> [TASK BRIEF]:
Every line of the material below in which "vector" shows up is to be located and copied.

> [DATA FOR ANALYSIS]:
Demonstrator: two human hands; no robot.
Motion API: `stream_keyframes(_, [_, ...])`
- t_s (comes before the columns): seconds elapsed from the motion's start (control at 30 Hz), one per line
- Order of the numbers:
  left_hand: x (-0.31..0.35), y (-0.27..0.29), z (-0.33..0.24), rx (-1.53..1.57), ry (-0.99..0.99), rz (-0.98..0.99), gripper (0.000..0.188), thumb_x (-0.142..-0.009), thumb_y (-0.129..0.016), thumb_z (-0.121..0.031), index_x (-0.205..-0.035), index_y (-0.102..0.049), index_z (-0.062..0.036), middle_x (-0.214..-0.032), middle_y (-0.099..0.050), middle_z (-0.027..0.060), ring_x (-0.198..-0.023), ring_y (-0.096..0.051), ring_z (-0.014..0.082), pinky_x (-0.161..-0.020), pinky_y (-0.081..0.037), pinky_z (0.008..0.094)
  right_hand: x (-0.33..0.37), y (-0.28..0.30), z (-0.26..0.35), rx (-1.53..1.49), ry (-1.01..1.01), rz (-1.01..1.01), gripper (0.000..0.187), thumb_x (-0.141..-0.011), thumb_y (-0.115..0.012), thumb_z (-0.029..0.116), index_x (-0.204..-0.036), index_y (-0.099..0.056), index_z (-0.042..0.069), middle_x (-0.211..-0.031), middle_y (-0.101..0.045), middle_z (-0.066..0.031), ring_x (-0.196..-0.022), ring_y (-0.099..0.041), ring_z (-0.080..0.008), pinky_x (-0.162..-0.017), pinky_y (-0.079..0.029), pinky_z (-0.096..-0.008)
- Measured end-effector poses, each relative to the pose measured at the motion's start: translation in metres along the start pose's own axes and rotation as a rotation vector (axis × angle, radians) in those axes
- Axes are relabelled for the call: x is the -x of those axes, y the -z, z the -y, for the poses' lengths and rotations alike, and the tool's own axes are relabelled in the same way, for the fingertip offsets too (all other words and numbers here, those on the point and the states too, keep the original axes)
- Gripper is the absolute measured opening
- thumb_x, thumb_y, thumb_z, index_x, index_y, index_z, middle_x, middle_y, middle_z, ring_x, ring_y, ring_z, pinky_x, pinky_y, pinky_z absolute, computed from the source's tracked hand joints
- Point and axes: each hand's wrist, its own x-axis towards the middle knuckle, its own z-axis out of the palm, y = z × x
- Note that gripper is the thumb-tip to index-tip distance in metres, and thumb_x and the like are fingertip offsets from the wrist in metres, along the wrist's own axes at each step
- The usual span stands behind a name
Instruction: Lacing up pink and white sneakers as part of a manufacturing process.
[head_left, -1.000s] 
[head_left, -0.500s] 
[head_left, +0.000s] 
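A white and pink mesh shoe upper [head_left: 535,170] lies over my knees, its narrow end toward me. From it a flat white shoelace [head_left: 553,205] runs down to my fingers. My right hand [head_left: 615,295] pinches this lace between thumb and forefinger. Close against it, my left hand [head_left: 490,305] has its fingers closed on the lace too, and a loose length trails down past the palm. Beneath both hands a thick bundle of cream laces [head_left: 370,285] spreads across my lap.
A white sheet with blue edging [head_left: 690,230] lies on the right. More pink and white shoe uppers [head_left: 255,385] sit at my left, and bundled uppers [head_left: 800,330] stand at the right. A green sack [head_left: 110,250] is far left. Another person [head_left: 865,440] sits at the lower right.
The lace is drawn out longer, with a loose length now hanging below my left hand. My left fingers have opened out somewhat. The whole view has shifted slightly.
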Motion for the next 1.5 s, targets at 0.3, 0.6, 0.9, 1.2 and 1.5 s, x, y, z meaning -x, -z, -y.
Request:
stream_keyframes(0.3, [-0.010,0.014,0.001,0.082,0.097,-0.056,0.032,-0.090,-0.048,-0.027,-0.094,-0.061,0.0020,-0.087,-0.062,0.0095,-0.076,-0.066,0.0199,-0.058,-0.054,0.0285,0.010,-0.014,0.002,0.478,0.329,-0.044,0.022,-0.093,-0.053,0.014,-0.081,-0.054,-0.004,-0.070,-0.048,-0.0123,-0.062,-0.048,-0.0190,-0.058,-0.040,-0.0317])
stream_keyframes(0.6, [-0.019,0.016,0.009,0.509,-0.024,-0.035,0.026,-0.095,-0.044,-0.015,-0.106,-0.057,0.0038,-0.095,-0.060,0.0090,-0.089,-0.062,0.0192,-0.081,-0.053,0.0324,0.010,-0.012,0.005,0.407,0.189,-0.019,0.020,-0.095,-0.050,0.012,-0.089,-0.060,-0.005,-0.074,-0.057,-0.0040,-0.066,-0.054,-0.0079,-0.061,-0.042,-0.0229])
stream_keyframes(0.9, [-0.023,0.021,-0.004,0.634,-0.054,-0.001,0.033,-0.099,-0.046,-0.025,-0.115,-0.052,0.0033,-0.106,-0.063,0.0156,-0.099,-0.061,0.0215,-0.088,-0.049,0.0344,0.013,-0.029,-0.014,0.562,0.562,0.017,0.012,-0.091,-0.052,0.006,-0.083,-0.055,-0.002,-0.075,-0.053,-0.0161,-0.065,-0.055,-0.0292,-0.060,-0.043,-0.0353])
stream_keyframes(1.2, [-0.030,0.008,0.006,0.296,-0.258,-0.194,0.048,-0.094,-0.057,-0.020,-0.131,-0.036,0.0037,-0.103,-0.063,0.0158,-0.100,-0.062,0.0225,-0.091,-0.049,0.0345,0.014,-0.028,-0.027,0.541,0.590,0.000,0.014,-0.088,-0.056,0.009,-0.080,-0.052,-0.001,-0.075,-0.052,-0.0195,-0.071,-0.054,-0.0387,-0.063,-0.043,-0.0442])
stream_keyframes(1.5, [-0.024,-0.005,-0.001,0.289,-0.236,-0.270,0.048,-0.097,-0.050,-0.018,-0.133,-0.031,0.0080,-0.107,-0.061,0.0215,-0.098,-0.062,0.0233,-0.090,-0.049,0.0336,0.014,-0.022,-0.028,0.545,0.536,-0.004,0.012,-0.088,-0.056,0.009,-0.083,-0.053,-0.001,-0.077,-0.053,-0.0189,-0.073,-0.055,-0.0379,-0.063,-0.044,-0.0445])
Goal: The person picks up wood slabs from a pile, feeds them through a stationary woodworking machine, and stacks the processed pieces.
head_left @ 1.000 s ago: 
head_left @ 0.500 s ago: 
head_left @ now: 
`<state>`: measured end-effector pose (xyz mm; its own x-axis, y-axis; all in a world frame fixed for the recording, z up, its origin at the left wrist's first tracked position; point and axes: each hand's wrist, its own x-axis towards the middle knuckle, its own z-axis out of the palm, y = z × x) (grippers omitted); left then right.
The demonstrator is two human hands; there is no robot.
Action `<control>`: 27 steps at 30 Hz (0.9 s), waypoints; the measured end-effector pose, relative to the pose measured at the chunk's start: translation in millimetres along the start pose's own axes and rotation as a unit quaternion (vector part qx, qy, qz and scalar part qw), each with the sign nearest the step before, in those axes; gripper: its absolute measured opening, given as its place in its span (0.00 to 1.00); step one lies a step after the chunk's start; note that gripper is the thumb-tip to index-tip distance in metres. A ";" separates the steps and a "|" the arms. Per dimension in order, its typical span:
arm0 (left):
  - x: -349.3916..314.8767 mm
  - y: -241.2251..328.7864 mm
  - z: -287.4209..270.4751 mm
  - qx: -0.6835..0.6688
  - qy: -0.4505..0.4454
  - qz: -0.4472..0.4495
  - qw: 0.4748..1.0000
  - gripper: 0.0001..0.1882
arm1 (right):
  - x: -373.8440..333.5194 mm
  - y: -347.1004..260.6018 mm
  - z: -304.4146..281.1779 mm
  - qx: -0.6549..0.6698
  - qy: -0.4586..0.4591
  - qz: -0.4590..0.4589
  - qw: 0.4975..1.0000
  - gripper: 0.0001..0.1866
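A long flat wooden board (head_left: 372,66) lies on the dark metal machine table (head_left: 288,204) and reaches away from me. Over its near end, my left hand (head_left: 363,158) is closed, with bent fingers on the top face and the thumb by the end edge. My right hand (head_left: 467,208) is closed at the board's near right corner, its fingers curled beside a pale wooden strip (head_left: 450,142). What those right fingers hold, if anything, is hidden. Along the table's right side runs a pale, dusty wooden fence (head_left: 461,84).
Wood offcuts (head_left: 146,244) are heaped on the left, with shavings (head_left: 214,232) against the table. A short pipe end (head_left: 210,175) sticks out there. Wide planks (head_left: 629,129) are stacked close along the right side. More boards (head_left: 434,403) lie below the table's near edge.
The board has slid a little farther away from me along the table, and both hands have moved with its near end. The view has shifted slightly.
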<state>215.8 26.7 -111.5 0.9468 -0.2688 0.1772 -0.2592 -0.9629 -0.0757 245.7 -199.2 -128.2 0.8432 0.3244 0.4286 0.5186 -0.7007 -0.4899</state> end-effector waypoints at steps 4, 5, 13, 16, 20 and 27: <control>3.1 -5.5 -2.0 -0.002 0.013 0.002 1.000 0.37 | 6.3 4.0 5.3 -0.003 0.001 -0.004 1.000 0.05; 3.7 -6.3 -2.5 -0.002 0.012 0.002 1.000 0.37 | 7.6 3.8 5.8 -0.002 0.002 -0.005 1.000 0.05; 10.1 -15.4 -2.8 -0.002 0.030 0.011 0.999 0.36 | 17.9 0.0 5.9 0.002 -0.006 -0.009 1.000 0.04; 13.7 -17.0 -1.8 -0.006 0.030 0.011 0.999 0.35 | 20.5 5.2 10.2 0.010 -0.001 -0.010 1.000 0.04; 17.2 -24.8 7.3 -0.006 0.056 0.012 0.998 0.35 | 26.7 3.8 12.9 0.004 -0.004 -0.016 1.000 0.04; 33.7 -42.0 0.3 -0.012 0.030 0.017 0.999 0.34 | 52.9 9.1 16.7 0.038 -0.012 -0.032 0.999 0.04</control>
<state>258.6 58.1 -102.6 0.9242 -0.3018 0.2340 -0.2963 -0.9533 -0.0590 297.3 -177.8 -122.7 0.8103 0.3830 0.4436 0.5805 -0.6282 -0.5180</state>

> [SOLUTION FOR THIS EXERCISE]:
- Measured end-effector poses, each relative to the pose measured at the motion's start: translation in metres along the start pose's own axes and rotation as a rotation vector (axis × angle, radians) in those axes
Action `<control>`: 27 steps at 30 Hz (0.9 s), waypoints; the measured end-effector pose, relative to the pose measured at the chunk's start: translation in millimetres along the start pose's own axes and rotation as a unit quaternion (vector part qx, qy, qz and scalar part qw), each with the sign nearest the step before, in those axes; gripper: its absolute measured opening, given as its place in its span (0.00 to 1.00); step one lies a step after the chunk's start; note that gripper is the thumb-tip to index-tip distance in metres. A ";" separates the steps and a "|" the arms. Per dimension in order, its typical span:

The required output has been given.